Problem description
Word for word, return the lines below from the first through the line that has "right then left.", dropping the pictures.

____________________

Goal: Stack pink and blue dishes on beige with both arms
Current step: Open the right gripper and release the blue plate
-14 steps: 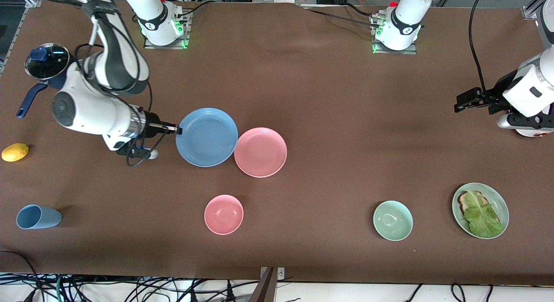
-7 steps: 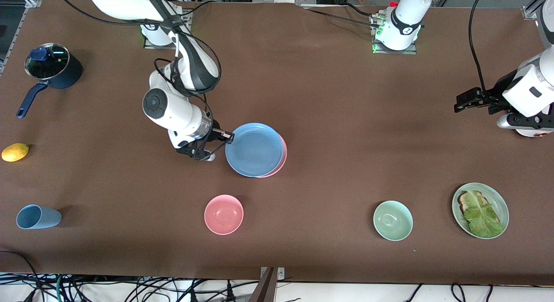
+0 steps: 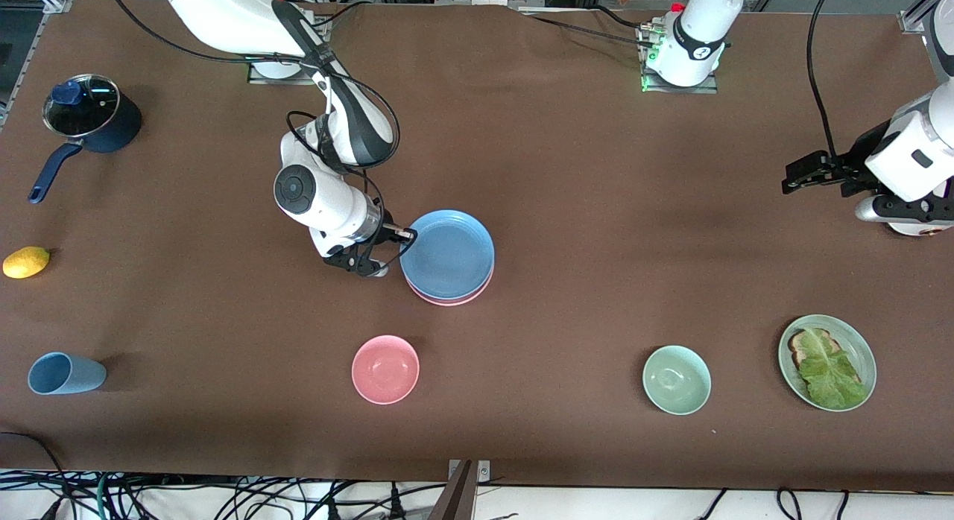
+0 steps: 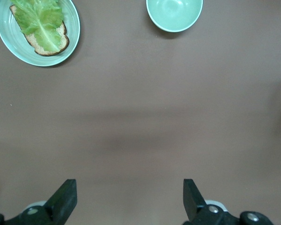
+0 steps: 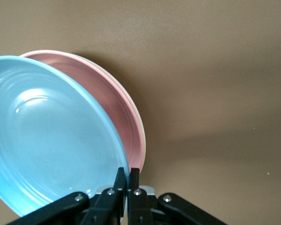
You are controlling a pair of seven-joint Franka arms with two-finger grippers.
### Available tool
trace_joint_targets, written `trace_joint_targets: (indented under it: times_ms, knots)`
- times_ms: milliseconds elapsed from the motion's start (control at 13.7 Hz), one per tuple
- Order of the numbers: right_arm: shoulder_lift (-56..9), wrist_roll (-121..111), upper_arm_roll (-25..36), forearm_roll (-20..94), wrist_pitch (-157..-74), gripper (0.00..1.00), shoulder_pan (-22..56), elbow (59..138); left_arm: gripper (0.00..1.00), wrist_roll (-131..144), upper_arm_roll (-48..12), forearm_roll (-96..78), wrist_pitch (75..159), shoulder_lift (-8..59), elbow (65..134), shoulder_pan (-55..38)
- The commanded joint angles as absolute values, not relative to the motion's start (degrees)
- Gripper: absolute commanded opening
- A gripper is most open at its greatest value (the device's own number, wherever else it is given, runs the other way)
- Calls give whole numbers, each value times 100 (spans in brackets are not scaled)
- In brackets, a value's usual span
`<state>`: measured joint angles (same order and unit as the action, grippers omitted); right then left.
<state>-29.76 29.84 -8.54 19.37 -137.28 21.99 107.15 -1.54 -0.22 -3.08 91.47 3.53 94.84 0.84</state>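
from the front, the right gripper (image 3: pixel 406 234) has carried the blue plate (image 3: pixel 447 253) over the pink plate (image 3: pixel 451 299), clenched on its rim at nine o'clock. left wrist view: the left gripper (image 4: pixel 130 199) waits, jaws released. right wrist view: a beige plate (image 5: pixel 136 116) edge shows beneath the pink, so stacking looks nearly done.

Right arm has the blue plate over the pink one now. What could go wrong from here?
1. The right gripper is shut on the rim of the blue plate, which sits off-centre over the pink plate; released now, it may settle skewed.
2. Pulling away sideways could drag the stack.
3. Only a pale edge shows under the pink plate in the right wrist view, so the beige plate's alignment is unconfirmed.
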Motion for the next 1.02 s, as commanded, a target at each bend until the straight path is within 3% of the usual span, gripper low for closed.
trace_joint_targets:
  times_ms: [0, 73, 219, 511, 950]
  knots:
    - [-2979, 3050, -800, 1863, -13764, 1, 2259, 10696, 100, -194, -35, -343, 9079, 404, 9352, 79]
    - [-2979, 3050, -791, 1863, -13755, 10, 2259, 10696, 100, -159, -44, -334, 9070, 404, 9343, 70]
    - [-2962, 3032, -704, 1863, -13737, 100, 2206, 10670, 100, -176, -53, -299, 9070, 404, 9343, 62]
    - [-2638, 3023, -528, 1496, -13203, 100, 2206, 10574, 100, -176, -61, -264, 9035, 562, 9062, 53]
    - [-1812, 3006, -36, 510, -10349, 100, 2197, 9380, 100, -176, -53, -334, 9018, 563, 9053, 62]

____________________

Result below
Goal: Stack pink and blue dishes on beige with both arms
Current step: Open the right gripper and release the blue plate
-14 steps: 
-7 steps: 
+0 steps: 
+0 steps: 
+0 steps: 
You are controlling a pair of seven-joint Franka arms with two-finger grippers.
### Available tool
trace_joint_targets, written `trace_joint_targets: (indented under it: times_ms, knots)`
- times_ms: milliseconds elapsed from the motion's start (control at 13.7 Hz), one per tuple
- Order of the numbers: right_arm: shoulder_lift (-56..9), wrist_roll (-121..111), upper_arm_roll (-25..36), forearm_roll (-20..94), wrist_pitch (-157..-74), gripper (0.00..1.00), shoulder_pan (-22..56), elbow (59..138); left_arm: gripper (0.00..1.00), wrist_roll (-131..144), upper_arm_roll (-48..12), forearm_roll (-96..78), wrist_pitch (75..159), shoulder_lift (-8..59), elbow (65..134), shoulder_pan (-55..38)
- The commanded joint angles as absolute values, not relative to the motion's start (degrees)
- Gripper: absolute commanded opening
- A gripper is most open at its greatest value (the device's own number, wherever else it is given, runs the other way)
- Calls give whole numbers, each value times 100 (spans in brackets are not scaled)
- In brackets, a value's usual span
`<state>`: measured joint angles (same order and unit as the action, grippers omitted); right then left.

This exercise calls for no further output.